The District Court of the Southern District of New York ordered the government to give Padilla access to counsel so that he could challenge the evidence on which he had been declared an enemy combatant, although the U.S. government refused to comply with the court's order. n224 But the district court nevertheless accepted the government's argument that if a U.S. citizen is an enemy combatant, then she can be held indefinitely without charge. n225 The court agreed that national security concerns merit great deference to the government's judgment of the appropriateness of using the "war" paradigm rather than the "crime" paradigm. n226 Further, the court agreed that the government need not prove beyond a reasonable doubt that Padilla qualifies as an enemy combatant: according to Judge Michael Mukasey, the government need only provide "some evidence" to support such a designation. n227

The district court's decision was reversed by the Second Circuit Court of Appeals in December 2003. n228 The Second Circuit refused to defer to the executive branch's determination that Padilla was an "enemy combatant," insisting that the President has no power to declare a U.S. citizen an enemy combatant when the citizen was seized inside the U.S. n229 The reach of this decision is unclear however. First, the Second Circuit noted explicitly that its holding is not necessarily in conflict with the Fourth Circuit decision in Hamdi, since the Fourth Circuit "directly predicated its holdings on the undisputed fact that Hamdi was captured in a zone of active combat in Afghanistan." n230 This limits the holding in Padilla to U.S. citizens detained on U.S. soil.

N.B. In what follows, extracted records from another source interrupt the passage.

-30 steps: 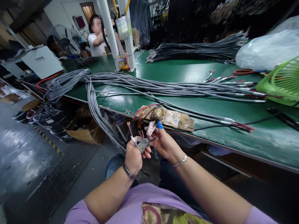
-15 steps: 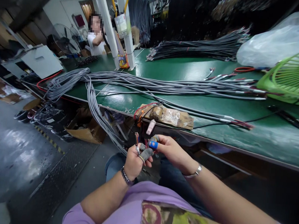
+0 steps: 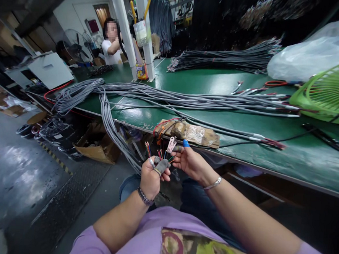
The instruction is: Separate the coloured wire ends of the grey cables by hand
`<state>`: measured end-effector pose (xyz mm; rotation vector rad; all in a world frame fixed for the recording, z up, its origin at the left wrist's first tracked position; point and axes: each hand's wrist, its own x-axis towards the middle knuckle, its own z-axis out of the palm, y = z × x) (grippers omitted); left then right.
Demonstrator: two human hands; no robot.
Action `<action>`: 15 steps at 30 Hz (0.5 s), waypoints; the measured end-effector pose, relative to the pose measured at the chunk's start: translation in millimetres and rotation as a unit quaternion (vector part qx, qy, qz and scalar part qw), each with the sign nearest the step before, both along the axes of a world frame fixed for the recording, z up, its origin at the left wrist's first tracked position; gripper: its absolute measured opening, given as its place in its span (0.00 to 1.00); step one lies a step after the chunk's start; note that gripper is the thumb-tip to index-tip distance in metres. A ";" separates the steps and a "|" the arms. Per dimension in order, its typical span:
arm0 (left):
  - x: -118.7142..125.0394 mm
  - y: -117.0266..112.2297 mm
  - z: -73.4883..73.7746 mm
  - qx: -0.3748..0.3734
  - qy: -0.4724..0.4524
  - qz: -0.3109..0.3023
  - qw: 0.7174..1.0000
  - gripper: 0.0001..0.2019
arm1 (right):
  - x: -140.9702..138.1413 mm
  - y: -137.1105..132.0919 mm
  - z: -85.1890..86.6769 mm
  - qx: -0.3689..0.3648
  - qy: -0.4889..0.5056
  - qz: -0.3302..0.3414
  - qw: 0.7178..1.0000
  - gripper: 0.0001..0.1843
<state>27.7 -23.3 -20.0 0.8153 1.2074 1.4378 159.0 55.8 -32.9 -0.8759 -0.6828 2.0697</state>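
Observation:
My left hand [image 3: 153,176], with grey finger covers, is closed around the end of a grey cable. Thin coloured wires [image 3: 163,154] fan out above its fingers, and another stripped cable end [image 3: 147,150] sticks up beside the thumb. My right hand [image 3: 190,162] is just right of these wires, its blue-wrapped thumb raised apart from the fingers. Whether its fingertips touch the wires I cannot tell. Behind the hands, a pink clip [image 3: 171,144] hangs at the front of a wooden block [image 3: 196,133] wrapped in clear tape on the bench edge.
Long grey cables [image 3: 160,92] lie across the green bench [image 3: 218,79], some drooping over its front edge. A green fan [image 3: 332,89], a plastic bag [image 3: 308,60] and a dark cable bundle [image 3: 225,55] are farther back. Another person [image 3: 111,48] is beyond the posts. A cardboard box [image 3: 95,145] stands below.
My right hand has moved up and away from the left, its thumb lifting off. The coloured wires now stand spread out in view. My left hand keeps its grip.

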 end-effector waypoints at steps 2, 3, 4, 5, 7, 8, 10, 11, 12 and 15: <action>2.4 2.9 0.5 0.003 -0.001 0.011 1.000 0.17 | -5.6 2.6 2.2 0.038 0.004 0.013 0.999 0.20; 3.2 4.2 0.4 0.004 -0.001 0.015 1.000 0.17 | -8.9 2.9 2.4 0.068 -0.007 0.001 0.998 0.20; 3.8 5.3 0.2 0.005 -0.002 0.019 1.000 0.17 | -12.0 2.8 1.9 0.101 -0.026 -0.020 0.994 0.20; 4.2 6.2 -0.2 0.005 -0.002 0.022 1.000 0.17 | -14.7 2.2 0.8 0.132 -0.049 -0.049 0.989 0.21; 4.3 7.8 -0.9 0.006 -0.002 0.019 1.000 0.16 | -18.5 0.7 -2.2 0.178 -0.091 -0.114 0.973 0.24; 4.3 8.6 -1.2 0.007 -0.002 0.014 1.000 0.16 | -19.7 -0.1 -3.5 0.189 -0.100 -0.136 0.967 0.25; 4.6 10.1 -1.6 0.006 -0.001 0.001 1.000 0.15 | -21.1 -0.8 -4.7 0.186 -0.085 -0.141 0.969 0.26; 4.9 11.0 -1.8 0.005 -0.001 -0.005 1.000 0.15 | -21.5 -0.6 -4.5 0.175 -0.065 -0.123 0.975 0.27; 5.3 12.0 -2.0 0.004 -0.003 -0.009 1.000 0.15 | -22.0 -0.1 -3.8 0.158 -0.042 -0.100 0.981 0.28; 7.0 14.6 -2.5 0.001 -0.007 -0.012 1.000 0.16 | -23.9 2.9 -0.5 0.105 0.016 -0.057 0.993 0.28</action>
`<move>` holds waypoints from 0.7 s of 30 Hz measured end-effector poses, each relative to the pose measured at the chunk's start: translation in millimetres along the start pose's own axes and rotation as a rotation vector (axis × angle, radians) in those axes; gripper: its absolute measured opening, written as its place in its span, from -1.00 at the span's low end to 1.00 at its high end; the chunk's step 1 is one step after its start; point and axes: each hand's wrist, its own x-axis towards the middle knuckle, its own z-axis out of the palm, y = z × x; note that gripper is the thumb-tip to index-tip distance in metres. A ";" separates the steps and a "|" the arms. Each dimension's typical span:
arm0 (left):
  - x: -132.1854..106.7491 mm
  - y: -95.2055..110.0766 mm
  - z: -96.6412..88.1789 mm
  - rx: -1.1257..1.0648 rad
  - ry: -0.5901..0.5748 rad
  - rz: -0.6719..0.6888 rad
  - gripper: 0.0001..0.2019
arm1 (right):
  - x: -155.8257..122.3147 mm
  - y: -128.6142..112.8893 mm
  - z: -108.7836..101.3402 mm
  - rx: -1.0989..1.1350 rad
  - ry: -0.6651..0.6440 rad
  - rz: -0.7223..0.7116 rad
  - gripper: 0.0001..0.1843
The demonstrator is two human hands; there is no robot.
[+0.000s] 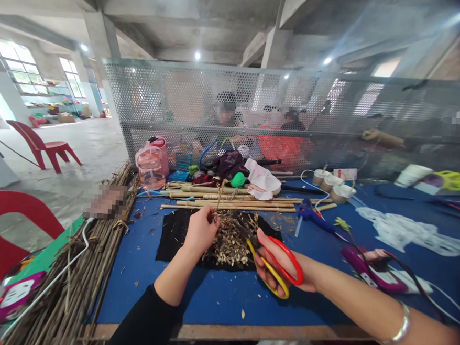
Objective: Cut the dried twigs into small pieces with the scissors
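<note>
1. Right hand (286, 271) grips red-and-yellow scissors (291, 259), blades at a dried sprig bundle (231, 243).
2. Left hand (201, 231) clasps that bundle on black cloth (170, 242), blue surface (213, 297).
3. Risk: blades so close could nick that hand.

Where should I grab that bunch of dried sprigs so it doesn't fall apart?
Probably by its gathered upper-left end, coming from the left, as the left hand does on the bunch of dried sprigs. There the stalks sit together; the rest fans out loose over the black cloth, and the scissors in the right hand fill the right side.
</note>
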 end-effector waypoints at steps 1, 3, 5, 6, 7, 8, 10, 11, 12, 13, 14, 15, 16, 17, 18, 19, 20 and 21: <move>-0.1 0.2 0.3 -0.014 0.015 -0.004 -0.96 | -1.8 -0.1 0.8 -0.009 -0.021 0.009 -0.30; -0.8 1.1 1.4 -0.033 0.008 0.008 -0.96 | -2.0 -0.1 3.0 -0.016 -0.034 0.003 -0.31; -2.0 2.6 2.5 -0.041 -0.036 0.029 -0.96 | 1.8 0.1 5.4 0.004 -0.015 -0.008 -0.32; -2.5 3.2 2.9 -0.042 -0.057 0.036 -0.97 | 4.7 0.3 6.3 0.014 0.003 -0.005 -0.33; -3.0 3.7 3.3 -0.039 -0.071 0.038 -0.97 | 7.6 0.6 6.9 0.019 0.025 -0.001 -0.33; -3.4 4.0 3.7 -0.033 -0.080 0.038 -0.98 | 10.4 1.1 7.2 0.017 0.047 -0.004 -0.33; -3.6 3.6 4.4 -0.015 -0.083 0.032 -0.98 | 14.7 2.7 6.6 0.007 0.075 -0.017 -0.34; -3.5 3.0 4.8 -0.008 -0.085 0.027 -0.99 | 16.0 3.7 5.9 0.009 0.079 -0.023 -0.35; -3.4 2.2 5.2 -0.003 -0.088 0.023 -0.99 | 16.6 4.6 5.0 0.014 0.080 -0.024 -0.35; -3.2 1.4 5.6 0.004 -0.092 0.020 -0.98 | 16.6 5.5 4.0 0.021 0.083 -0.022 -0.36; -3.1 0.5 6.1 0.011 -0.095 0.018 -0.98 | 16.0 6.0 3.2 0.026 0.084 -0.018 -0.37; -2.9 -0.3 6.4 0.019 -0.096 0.020 -0.98 | 14.8 6.3 2.6 0.031 0.085 -0.014 -0.38; -2.8 -1.0 6.6 0.027 -0.094 0.022 -0.98 | 13.1 6.3 2.2 0.037 0.086 -0.008 -0.39; -2.7 -1.7 6.7 0.034 -0.089 0.022 -0.98 | 11.0 5.9 2.3 0.049 0.081 -0.002 -0.39; -2.5 -2.2 6.7 0.039 -0.082 0.021 -0.98 | 8.5 5.4 2.6 0.068 0.070 0.004 -0.39; -2.4 -2.6 6.6 0.041 -0.072 0.018 -0.98 | 5.9 4.9 3.2 0.089 0.054 0.010 -0.38; -2.3 -2.9 6.5 0.042 -0.062 0.016 -0.98 | 3.3 4.4 4.1 0.107 0.034 0.017 -0.37; -2.2 -3.0 6.5 0.042 -0.051 0.013 -0.98 | 1.1 4.1 5.0 0.119 0.012 0.023 -0.36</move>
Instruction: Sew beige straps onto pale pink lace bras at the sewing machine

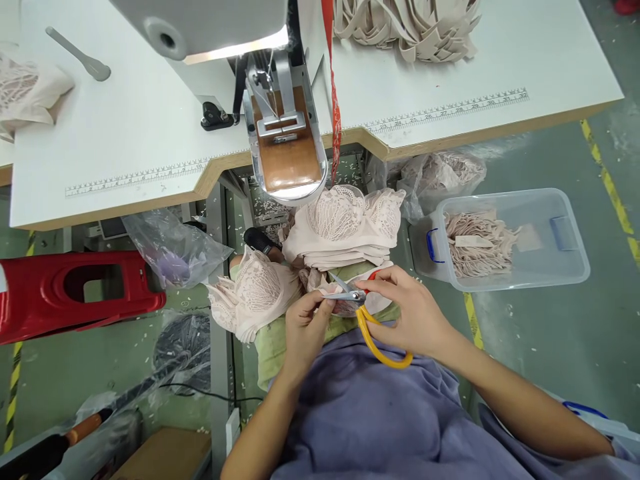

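My right hand (405, 310) grips a pair of scissors (370, 327) with yellow and red handles, its blades spread and pointing left. Pinched between the thumb and fingers of my left hand (307, 323) is the edge of a pale pink bra (377, 303), right beside the blades. Much of that bra is hidden behind my hands and the scissors. A stack of lace bras (345, 227) lies on my lap just beyond my hands. More lace bras (257, 290) rest to the left, over a green cloth (273, 347).
Ahead, a sewing machine (285, 147) juts past the white table (150, 143). Beige straps (410, 27) lie on its right side, near a hanging red ribbon (334, 100). A clear plastic bin (545, 260) with fabric pieces stands right; a red stool (65, 293) lies left.
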### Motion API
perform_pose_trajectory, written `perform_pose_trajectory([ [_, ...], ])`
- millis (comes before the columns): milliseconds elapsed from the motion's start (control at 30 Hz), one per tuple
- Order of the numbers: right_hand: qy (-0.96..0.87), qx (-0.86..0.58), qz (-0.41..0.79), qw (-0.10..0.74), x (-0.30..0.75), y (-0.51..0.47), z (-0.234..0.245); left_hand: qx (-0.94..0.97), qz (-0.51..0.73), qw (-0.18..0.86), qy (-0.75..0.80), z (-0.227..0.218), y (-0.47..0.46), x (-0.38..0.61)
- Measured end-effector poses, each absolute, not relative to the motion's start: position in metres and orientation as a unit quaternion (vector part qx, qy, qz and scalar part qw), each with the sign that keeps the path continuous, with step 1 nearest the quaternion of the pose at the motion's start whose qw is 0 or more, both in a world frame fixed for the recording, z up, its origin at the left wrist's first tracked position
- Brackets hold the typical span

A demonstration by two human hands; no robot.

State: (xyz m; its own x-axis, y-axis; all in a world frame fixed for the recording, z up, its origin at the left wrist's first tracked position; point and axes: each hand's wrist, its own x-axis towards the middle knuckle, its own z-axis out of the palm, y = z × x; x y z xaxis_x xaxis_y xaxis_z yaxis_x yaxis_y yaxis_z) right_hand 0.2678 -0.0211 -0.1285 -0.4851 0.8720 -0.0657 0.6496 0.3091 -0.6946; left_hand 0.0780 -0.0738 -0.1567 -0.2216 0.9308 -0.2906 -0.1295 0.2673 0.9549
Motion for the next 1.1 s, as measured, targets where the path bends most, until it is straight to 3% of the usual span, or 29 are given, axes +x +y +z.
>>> perform_pose_trajectory([
  [400,-0.793,-0.486,0.324,0.173,0.261,-0.019,-0.127,0.404,0.511,0.474,0.593,-0.164,-0.081,0.08],
  [1100,-0.785,-0.477,0.355,0.173,0.262,-0.023,-0.13,0.378,0.5,0.511,0.588,-0.164,-0.09,0.075],
])
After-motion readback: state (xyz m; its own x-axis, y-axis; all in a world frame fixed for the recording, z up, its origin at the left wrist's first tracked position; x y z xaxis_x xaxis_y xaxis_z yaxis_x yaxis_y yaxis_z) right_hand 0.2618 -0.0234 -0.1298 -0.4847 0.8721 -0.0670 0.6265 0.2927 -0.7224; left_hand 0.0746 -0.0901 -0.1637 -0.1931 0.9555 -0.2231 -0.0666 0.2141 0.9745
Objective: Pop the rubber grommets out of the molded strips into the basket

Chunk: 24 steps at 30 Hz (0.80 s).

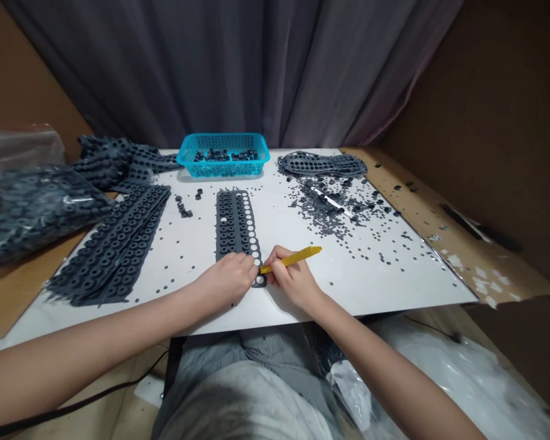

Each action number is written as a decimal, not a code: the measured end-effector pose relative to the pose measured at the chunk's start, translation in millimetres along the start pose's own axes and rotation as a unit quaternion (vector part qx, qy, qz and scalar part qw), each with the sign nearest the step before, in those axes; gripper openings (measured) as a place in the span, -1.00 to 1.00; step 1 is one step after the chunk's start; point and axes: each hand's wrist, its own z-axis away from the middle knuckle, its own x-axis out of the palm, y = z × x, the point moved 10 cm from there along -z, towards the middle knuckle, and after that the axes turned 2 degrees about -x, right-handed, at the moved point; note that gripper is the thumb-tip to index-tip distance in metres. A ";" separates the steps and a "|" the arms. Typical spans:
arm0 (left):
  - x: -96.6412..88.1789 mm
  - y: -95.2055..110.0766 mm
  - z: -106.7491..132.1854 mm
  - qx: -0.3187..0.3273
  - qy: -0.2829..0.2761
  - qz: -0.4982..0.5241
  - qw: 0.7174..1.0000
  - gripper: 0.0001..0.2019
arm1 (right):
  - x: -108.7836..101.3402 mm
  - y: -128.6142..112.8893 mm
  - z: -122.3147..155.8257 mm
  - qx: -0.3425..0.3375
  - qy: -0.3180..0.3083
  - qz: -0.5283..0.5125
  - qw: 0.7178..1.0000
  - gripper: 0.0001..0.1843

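A dark grey perforated strip lies lengthwise before me on the white board. Its right column shows open round holes, while the other columns still hold dark rings. My left hand rests closed over the strip's near end, its fingertips hidden from view. In my right hand is a yellow pen-like tool, gripped between thumb and fingers. The tool's tip meets the strip's right edge near the left fingertips. Small dark pieces lie left of the strip.
A blue basket with dark pieces stands at the back. Stacked strips and a plastic bag of dark pieces are at left. Punched strips, scattered dark discs and a white stick lie at right.
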 end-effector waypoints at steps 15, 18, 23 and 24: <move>-1.9 -49.3 3.8 -0.142 0.056 0.314 0.937 -0.80 | -1.4 9.0 1.8 0.020 -0.004 -0.010 1.000 -0.82; 2.9 -80.2 10.8 -0.228 0.077 0.422 0.874 -0.81 | -1.7 7.5 1.3 0.026 -0.004 -0.014 1.000 -0.84; 16.3 -104.4 20.7 -0.280 0.064 0.603 0.744 -0.76 | -1.3 11.4 0.6 0.055 -0.003 -0.080 0.995 -0.86; 19.1 -104.0 21.9 -0.285 0.053 0.633 0.718 -0.75 | -1.6 13.1 0.4 0.062 0.000 -0.103 0.993 -0.86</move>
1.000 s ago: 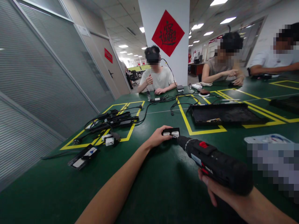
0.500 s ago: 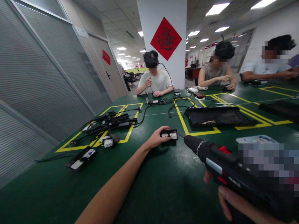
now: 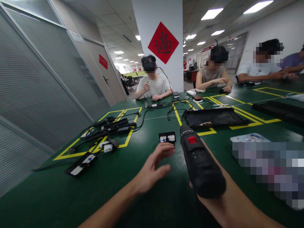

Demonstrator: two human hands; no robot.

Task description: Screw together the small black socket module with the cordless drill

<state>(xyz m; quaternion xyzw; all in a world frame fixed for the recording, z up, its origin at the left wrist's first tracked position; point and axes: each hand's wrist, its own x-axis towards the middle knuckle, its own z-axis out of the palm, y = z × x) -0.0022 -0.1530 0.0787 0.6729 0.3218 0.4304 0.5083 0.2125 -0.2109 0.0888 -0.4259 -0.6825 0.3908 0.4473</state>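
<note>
While a flat black strip [image 3: 81, 164] and a tangle of cables [image 3: 111, 126] lie at the left of the green table [image 3: 59, 202], the left hand [image 3: 152, 167] hovers empty, fingers loosely spread, just short of a small socket block [image 3: 167, 137] lying flat on the table. Just to its right, the right hand [image 3: 213, 205], mostly hidden, is wrapped around a power screwdriver [image 3: 199, 161], whose nose is near the block's right end. A black tray [image 3: 213, 117] lies beyond.

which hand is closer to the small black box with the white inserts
Left. The left hand hovers open just short of the small black box, not touching. The right hand is further back, gripping the drill.
</note>
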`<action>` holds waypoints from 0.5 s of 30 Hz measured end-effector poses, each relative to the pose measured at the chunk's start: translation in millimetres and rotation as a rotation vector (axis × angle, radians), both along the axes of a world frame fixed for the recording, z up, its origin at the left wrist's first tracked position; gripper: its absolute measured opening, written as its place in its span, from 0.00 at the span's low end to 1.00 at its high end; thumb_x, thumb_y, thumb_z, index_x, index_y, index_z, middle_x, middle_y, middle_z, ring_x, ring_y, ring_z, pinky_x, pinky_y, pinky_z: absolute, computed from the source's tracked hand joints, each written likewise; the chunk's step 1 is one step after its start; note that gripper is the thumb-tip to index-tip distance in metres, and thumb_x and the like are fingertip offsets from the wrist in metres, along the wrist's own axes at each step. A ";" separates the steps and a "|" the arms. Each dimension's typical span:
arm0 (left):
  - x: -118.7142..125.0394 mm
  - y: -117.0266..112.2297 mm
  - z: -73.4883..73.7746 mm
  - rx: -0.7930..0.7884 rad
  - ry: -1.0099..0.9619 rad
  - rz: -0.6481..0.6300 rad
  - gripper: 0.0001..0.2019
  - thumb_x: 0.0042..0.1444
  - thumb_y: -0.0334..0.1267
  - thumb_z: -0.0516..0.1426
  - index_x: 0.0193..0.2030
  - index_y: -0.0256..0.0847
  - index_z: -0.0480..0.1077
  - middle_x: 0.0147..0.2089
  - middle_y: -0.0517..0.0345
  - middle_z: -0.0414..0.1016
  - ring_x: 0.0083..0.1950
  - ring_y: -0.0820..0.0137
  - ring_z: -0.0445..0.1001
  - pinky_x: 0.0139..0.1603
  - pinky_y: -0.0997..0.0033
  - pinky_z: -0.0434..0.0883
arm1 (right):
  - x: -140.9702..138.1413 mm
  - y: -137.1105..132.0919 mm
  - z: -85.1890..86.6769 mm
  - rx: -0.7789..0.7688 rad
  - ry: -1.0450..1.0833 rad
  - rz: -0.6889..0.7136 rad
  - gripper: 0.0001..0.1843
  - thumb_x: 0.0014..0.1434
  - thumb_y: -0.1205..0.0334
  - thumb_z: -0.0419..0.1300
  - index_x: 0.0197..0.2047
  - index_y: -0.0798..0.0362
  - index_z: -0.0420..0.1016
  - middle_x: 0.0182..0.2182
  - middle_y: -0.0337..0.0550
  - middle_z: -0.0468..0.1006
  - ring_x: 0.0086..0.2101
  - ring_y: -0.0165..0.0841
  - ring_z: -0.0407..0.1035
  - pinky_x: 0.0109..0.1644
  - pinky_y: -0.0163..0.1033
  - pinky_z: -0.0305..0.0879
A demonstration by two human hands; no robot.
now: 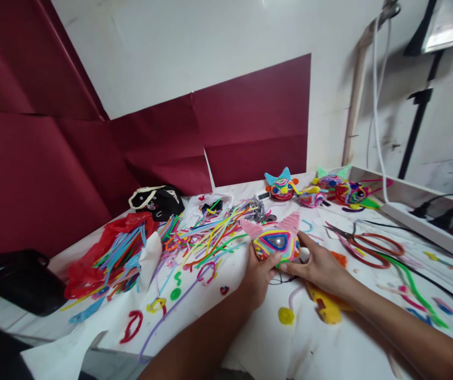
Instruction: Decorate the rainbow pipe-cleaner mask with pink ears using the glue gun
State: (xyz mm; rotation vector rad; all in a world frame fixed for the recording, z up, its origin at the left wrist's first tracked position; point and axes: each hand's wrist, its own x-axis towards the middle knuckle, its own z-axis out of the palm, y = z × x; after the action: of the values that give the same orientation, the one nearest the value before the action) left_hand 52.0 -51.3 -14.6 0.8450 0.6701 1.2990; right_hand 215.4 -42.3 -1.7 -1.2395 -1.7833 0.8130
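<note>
Between both hands is a round pipe-cleaner animal head point(279, 242), wound in coloured rings with two pink pointed ears. My left hand point(258, 274) grips its lower left side, thumb at the bottom front. My right hand point(321, 264) holds the right side and lower edge with its fingers. Under my right wrist lies a yellow object point(327, 309), partly hidden, its kind unclear. A yellow coiled disc point(286, 316) with a lilac stem lies on the white-covered table point(266, 348) below the hands. Orange-handled scissors point(368, 245) rest to the right.
Loose pipe cleaners point(210, 237) are heaped left of the hands, beside a red plastic bag point(103, 258) holding more. Several finished animal figures point(282, 187) stand at the back. A black pouch point(157, 203) is at back left. A power strip point(427, 221) with cables runs along the right.
</note>
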 end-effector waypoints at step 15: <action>-13.2 6.0 4.6 0.072 0.153 -0.155 0.33 0.46 0.33 0.64 0.60 0.44 0.57 0.55 0.49 0.71 0.54 0.58 0.74 0.53 0.55 0.73 | 2.9 11.4 -7.8 0.003 0.207 -0.016 0.36 0.41 0.51 0.73 0.50 0.48 0.63 0.41 0.44 0.81 0.39 0.43 0.76 0.40 0.42 0.72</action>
State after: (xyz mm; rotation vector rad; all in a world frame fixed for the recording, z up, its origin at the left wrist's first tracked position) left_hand 38.8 -45.3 -10.1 1.0430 0.6673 1.1319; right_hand 218.3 -30.8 -9.5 -1.1231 -1.6061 0.8948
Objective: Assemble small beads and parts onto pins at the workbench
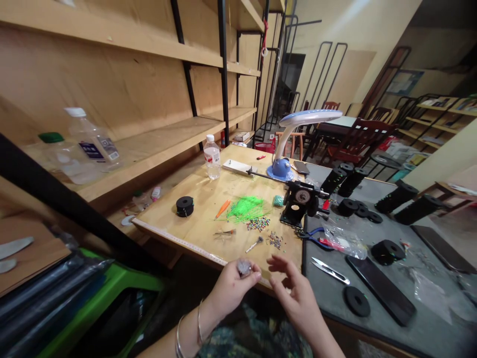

Furthermore, the Second Circuit based its holding on the principle that inherent executive powers do not extend to the designation of U.S. citizens as enemy combatants when they are captured on U.S. soil. n231 The Second Circuit suggested, however, that Congress would have the power to authorize such presidential actions: "The Constitution envisions grave national emergencies and contemplates significant domestic abridgements of individual liberties during such times ... . [but] the Constitution lodges these powers with Congress, not the President." n232 Given congressional compliance in the war on terror - for example the passage of the USA PATRIOT Act in 2001 by a Senate vote of 99-1 - this holding does little to limit government prerogatives or safeguard constitutional rights.

The Supreme Court granted certiorari in Padilla, but ultimately declined to rule on the merits, instead reversing and remanding on the grounds that suit had been brought in the wrong jurisdiction. n233 Logically, if Hamdi (allegedly captured on a foreign battlefield) is entitled at least to an opportunity to contest his detention before a neutral decision maker, then Padilla (detained in Chicago) can surely be entitled to no less. The Court's unwillingness to rule on the merits in Padilla underscores the Court's queasiness about squarely confronting claims of executive power.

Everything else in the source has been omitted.